Research Article - Allied Journal of Medical Research (2018) Volume 2, Issue 1

Analysis of pharynx MRI in stroke patients with obstructive sleep apnea.

Lixia Zhang^1#, Qi Wu^2#, Qian Zhang³, Gan Lu⁴, Yong Yuan⁵ and Tong Wung^4*

¹Department of Rehabilitation, The First Affiliated Hospital of Nanjing Medical University (Jiangsu Provincial People's Hospital), China

²Department of Rehabilitation, The First Affiliated Hospital of University of South China, China

³Department of Rehabilitation, Bayinguoleng Mongol Autonomous Prefecture People's Hospital, China

⁴Department of Respiratory Medicine, Jiangsu Provincial Authorities Hospital, China

⁵Department of Radiology, Jiangsu Provincial Authorities Hospital, China

^#These authors contributed equally

*Corresponding Author:

Tong Wang
Vice director, Department of Rehabilitation, Jiangsu Provincial People's Hospital
The First Affiliated Hospital of Nanjing Medical University China
Tel: 17326130952
E-mail: wangtong201709@yeah.net

Accepted date: December 25, 2017

Citation: Zhang L, Wu Q, Zhang Q, et al.
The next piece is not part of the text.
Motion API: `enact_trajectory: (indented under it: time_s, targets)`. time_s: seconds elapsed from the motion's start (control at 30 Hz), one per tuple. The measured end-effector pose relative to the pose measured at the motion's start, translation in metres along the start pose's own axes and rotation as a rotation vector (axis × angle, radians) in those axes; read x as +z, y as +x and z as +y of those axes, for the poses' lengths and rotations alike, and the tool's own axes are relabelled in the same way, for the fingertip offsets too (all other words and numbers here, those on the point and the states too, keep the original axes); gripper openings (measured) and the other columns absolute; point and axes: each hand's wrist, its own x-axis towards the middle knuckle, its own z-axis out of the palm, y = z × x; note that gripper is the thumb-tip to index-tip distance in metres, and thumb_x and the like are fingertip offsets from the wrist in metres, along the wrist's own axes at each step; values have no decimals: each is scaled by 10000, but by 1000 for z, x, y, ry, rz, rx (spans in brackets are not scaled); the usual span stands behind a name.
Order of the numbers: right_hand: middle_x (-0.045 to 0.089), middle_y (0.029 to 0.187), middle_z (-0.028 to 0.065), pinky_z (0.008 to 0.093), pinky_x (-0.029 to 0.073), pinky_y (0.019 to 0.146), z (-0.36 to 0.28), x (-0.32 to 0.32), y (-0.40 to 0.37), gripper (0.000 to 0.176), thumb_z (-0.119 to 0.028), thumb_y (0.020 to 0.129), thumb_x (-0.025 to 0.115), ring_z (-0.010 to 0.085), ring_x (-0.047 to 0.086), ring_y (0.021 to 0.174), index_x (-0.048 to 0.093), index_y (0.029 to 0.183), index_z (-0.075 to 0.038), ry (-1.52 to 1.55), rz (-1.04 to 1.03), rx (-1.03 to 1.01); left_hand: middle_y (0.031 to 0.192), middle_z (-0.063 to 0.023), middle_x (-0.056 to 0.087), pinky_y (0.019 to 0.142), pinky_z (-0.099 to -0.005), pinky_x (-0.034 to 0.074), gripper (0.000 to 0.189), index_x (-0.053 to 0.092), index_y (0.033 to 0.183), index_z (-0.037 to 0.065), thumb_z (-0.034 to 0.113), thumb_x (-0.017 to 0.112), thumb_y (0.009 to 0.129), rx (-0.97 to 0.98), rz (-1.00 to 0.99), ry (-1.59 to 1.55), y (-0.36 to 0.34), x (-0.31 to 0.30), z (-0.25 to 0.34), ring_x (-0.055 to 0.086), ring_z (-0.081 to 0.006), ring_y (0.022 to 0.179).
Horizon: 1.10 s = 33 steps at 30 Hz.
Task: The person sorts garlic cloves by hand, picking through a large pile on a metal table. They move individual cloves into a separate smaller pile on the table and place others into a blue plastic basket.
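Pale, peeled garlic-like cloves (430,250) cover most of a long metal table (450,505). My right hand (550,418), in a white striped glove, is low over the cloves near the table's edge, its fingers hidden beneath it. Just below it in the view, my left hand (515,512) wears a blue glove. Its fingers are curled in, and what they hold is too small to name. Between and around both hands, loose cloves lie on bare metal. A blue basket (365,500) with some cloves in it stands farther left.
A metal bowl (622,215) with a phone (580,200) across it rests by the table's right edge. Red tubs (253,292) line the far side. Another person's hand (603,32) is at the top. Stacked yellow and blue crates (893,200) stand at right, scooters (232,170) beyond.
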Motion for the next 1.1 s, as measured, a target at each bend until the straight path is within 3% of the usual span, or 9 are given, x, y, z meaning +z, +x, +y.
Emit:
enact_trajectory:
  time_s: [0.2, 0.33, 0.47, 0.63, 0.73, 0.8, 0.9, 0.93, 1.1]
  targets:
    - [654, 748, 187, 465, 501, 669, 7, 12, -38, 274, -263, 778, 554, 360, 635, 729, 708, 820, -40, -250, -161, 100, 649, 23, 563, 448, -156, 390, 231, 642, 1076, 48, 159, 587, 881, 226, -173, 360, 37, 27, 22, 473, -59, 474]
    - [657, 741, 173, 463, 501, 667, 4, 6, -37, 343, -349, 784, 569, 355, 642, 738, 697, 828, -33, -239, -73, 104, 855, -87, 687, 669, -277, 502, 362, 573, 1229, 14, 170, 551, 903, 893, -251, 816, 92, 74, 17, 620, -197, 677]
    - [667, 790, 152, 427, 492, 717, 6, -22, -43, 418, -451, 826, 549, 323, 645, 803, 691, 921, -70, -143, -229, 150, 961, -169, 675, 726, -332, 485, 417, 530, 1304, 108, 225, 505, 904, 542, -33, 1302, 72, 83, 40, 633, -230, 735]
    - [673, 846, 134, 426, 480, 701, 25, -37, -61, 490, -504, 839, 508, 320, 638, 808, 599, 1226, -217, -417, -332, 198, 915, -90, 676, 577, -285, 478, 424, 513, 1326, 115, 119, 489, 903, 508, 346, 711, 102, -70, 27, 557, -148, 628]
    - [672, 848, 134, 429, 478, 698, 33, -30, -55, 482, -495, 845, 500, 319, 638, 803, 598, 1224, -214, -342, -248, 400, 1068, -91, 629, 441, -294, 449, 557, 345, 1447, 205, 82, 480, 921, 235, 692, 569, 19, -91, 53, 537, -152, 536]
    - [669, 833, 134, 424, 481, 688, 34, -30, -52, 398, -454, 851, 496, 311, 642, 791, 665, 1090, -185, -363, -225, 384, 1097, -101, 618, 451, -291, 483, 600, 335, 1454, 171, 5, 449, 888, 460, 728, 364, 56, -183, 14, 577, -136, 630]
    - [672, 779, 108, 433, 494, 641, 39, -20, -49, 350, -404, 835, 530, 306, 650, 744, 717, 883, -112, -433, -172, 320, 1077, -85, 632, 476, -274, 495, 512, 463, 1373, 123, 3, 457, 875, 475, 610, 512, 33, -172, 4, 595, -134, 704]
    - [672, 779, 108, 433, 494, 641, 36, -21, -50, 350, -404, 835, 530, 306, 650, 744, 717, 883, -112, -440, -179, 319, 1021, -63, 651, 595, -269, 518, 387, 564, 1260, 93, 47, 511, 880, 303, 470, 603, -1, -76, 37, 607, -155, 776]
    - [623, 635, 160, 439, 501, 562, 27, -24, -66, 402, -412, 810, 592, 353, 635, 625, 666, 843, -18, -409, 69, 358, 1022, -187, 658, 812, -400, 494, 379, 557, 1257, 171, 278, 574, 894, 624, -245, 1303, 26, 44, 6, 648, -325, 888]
Analysis of pharynx MRI in stroke patients with obstructive sleep apnea. Allied J Med Res. 2018;2(1):1-7.

Abstract

Objective: Based on the pharyngeal morphological comparison between stroke patients with OSA and without OSA, this study aimed to investigate the relation between pharyngeal anatomy and OSA in stroke patients.

Materials and Methods: Patients within 30 days of stroke underwent nocturnal polysomnography and got AHI, OAI. The magnetic resonance imaging (MRI) for clinical purposes was performed to measure retro-palatal distance, soft palatal length, soft palatal thickness, retroglossal space, tongue length, high retropharyngeal area, low retro-pharyngeal area and minimum retro-pharyngeal area. When comparing the pharyngeal measurement data in the two different groups, correlation analysis was performed among the retro-palatal distance, the retroglossal space, the tongue length and AHI, OAI, CAI etc.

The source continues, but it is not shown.